But Merav also cautions that training alone is rarely enough. To sustain the benefits of an AI training program, companies need to build communities of practice. “One of my favorite aspects that I’ve seen work really well to help ensure that people are not only learning the skills but also implementing the skills is the building of a community within an organization.”

This matters even more in remote and hybrid environments, where informal learning rarely happens organically. Communities of practice help employees go beyond the classroom to apply AI training, share real-world projects, and solve challenges together. As Merav explains, “By creating communities where people can share their projects, they can share their best practices, they’re able to show off the work that they’re doing or they have a challenge that they need to solve, you’re building connections within a company, you’re building that knowledge repository so people are not duplicating work, and you’re increasing the engagement.”

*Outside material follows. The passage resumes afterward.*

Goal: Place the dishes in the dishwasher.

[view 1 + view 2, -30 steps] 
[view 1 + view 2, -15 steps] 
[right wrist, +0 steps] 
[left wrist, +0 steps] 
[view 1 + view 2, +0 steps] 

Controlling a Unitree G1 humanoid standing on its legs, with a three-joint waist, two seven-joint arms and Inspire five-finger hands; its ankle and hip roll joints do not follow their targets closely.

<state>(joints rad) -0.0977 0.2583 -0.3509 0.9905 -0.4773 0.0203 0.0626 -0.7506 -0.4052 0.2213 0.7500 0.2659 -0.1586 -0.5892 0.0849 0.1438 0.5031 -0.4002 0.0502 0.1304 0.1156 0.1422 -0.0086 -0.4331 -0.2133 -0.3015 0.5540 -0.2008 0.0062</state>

The ripple effects are powerful: higher engagement, stronger collaboration, and better ROI from your AI training investment.

Measuring Success in AI Training Programs

Finally, Merav emphasizes the importance of tracking what matters. Adoption and efficiency are two metrics every AI training program should measure. “If you’re implementing this tool across your organization, how many people are actually using it on a regular basis? One way to improve the usage is always through upskilling, through training programs, through initiatives to use these tools.”

Tracking adoption shows whether employees are embracing the tools they’ve been trained on. Measuring efficiency, through before-and-after comparisons of processes, reveals whether AI is saving time and resources. Without those measurements, companies risk assuming success when the reality is just noise.

Generative AI training holds enormous potential, but the organizations that succeed do three things differently:
– They set baselines before rolling out AI training programs.
– They expand training beyond technical teams to build a company-wide culture of AI literacy.
– They create communities that keep skills alive long after the training ends.
– They measure adoption and efficiency to prove impact.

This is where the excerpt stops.